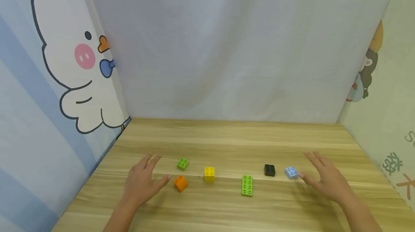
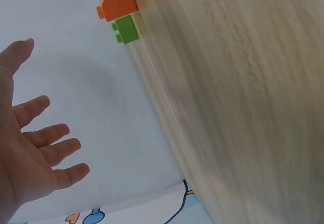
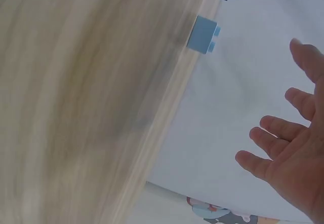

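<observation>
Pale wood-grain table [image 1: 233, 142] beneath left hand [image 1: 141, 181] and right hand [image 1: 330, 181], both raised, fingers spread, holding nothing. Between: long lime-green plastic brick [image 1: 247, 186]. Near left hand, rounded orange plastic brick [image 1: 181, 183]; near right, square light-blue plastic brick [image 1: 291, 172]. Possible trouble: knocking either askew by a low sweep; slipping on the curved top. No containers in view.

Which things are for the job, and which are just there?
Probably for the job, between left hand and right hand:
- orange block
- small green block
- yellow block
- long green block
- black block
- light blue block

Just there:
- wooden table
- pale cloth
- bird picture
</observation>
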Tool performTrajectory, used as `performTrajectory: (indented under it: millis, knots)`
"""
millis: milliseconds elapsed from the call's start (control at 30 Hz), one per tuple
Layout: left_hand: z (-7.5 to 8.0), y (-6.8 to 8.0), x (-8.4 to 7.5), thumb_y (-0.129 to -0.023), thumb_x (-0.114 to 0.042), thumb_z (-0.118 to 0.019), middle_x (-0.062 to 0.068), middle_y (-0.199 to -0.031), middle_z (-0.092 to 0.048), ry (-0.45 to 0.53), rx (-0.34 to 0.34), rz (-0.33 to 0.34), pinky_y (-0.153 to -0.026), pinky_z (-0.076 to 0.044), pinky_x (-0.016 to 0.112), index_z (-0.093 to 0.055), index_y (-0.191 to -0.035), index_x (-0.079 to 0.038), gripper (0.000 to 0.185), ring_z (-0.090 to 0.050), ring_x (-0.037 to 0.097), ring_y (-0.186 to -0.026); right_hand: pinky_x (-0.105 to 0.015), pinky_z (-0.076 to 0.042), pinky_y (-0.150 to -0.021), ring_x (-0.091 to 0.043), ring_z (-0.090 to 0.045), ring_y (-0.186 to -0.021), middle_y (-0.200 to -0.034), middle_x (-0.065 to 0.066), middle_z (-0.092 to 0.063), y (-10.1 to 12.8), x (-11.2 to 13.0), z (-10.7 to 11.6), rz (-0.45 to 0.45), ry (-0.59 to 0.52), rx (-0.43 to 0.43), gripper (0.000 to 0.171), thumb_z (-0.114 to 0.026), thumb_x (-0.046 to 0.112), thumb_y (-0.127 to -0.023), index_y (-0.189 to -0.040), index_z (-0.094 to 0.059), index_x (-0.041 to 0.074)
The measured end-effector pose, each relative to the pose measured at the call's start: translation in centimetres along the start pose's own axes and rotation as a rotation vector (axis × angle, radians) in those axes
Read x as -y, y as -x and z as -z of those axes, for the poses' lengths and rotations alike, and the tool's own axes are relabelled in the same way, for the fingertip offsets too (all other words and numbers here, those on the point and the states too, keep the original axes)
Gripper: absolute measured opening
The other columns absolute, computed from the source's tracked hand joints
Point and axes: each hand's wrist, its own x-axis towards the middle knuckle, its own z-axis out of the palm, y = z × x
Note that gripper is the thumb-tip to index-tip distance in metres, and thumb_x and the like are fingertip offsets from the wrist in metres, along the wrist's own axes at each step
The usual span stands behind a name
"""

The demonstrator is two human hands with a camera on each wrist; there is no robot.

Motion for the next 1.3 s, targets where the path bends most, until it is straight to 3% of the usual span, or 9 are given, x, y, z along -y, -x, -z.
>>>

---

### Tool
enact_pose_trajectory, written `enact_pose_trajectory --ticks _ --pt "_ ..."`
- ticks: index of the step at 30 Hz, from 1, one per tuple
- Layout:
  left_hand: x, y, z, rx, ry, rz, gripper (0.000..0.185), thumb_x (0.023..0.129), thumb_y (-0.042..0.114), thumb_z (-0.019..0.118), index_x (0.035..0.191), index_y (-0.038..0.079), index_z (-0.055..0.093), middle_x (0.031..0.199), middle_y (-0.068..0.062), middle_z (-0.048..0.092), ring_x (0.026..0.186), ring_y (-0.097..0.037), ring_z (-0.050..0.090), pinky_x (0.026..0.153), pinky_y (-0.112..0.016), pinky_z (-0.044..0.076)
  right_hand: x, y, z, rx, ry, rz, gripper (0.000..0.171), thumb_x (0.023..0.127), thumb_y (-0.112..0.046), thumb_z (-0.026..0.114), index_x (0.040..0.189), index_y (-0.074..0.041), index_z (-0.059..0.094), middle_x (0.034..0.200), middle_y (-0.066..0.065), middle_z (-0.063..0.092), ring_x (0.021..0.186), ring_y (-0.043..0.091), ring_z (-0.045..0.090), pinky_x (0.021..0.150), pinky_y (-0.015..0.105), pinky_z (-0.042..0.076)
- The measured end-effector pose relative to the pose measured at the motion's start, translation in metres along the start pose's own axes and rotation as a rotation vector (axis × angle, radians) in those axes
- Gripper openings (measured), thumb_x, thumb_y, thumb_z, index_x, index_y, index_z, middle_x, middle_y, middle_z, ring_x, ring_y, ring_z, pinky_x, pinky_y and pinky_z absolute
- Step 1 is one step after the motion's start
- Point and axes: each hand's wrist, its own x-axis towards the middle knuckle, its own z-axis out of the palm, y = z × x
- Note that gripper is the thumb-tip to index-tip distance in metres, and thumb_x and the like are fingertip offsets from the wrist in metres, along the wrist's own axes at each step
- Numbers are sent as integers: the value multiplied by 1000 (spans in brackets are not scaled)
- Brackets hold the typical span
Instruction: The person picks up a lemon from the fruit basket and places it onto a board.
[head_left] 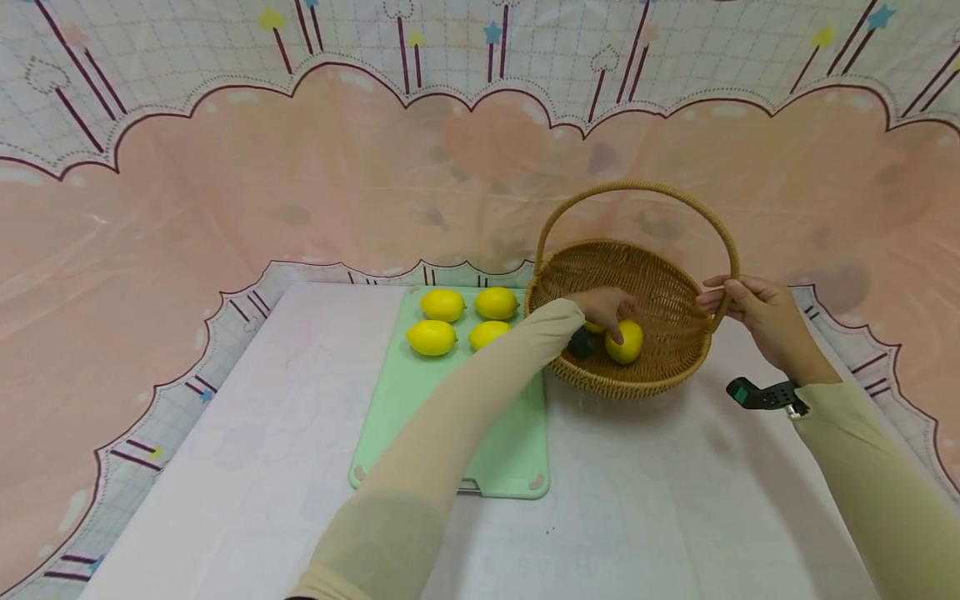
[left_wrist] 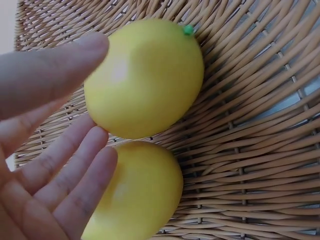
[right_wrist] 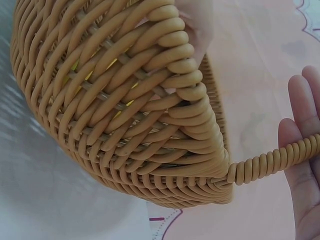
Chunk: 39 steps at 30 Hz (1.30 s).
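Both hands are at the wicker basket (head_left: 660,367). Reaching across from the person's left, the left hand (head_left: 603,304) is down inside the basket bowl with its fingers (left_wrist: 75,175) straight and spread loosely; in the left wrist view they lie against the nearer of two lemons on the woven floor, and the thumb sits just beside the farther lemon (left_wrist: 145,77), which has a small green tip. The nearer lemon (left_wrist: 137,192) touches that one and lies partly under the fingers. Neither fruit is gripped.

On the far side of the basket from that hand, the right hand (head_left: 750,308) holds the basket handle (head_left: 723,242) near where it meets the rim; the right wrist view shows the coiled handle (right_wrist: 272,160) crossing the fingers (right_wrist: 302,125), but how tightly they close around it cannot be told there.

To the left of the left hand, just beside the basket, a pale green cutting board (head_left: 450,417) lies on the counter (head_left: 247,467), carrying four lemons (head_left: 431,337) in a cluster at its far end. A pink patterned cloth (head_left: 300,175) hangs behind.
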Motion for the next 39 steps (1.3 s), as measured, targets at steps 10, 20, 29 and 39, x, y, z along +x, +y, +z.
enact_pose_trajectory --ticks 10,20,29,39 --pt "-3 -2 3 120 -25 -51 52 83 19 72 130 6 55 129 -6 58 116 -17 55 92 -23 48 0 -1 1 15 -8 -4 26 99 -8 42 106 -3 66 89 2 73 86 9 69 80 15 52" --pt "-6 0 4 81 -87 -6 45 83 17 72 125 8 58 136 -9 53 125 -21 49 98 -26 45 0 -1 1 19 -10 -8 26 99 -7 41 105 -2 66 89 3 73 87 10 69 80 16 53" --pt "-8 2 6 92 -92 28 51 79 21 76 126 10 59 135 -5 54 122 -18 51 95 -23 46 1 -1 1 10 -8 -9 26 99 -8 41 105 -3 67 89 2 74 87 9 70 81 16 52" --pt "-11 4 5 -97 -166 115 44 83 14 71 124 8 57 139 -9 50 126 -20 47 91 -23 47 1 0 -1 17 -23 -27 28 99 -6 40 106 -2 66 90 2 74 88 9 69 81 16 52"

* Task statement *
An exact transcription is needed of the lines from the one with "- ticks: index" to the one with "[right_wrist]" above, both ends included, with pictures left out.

* Exercise answer *
- ticks: index of the step at 30 Hz, from 1, one per tuple
- Layout:
  left_hand: x, y, z, rx, ry, rz, gripper (0.000..0.185), thumb_x (0.023..0.129), thumb_y (-0.042..0.114), thumb_z (-0.019..0.118), index_x (0.035..0.191), index_y (-0.038..0.079), index_z (-0.055..0.093), middle_x (0.031..0.199), middle_y (-0.068..0.062), middle_z (-0.048..0.092), ring_x (0.026..0.186), ring_y (-0.097..0.037), ring_z (-0.050..0.090), pinky_x (0.026..0.153), pinky_y (-0.112..0.016), pinky_z (-0.044..0.076)
  right_hand: x, y, z, rx, ry, rz, gripper (0.000..0.171), thumb_x (0.023..0.127), thumb_y (-0.112..0.046), thumb_z (-0.026..0.114), index_x (0.040..0.189), index_y (-0.074..0.041), index_z (-0.059..0.094), middle_x (0.034..0.200), middle_y (-0.066..0.065), middle_z (-0.063..0.092), ring_x (0.021..0.186), ring_y (-0.043..0.091), ring_z (-0.045..0.090), pinky_x (0.021..0.150), pinky_y (-0.015..0.105), pinky_z (-0.042..0.076)
- The measured end-effector pose relative to the pose measured at the motion's start, translation in metres along the start pose's own axes and rotation as a rotation vector (axis × angle, radians) in those axes
- Gripper openings (measured), thumb_x, thumb_y, thumb_z, index_x, index_y, index_z, middle_x, middle_y, middle_z, ring_x, ring_y, ring_z, pinky_x, pinky_y and pinky_z absolute
- Step 1 is one step after the motion's start
- Point and axes: each hand's wrist, its own x-axis towards the middle knuckle, its own z-axis out of the palm, y = z × x
- Note that gripper is the thumb-tip to index-tip distance in metres, and thumb_x and the like are fingertip offsets from the wrist in metres, along the wrist's own axes at each step
- Numbers are sent as integers: the value multiplied by 1000 (spans in brackets are not scaled)
- Brackets hold the typical span
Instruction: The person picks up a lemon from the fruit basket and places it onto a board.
[head_left] 
[left_wrist] 
[right_wrist] 

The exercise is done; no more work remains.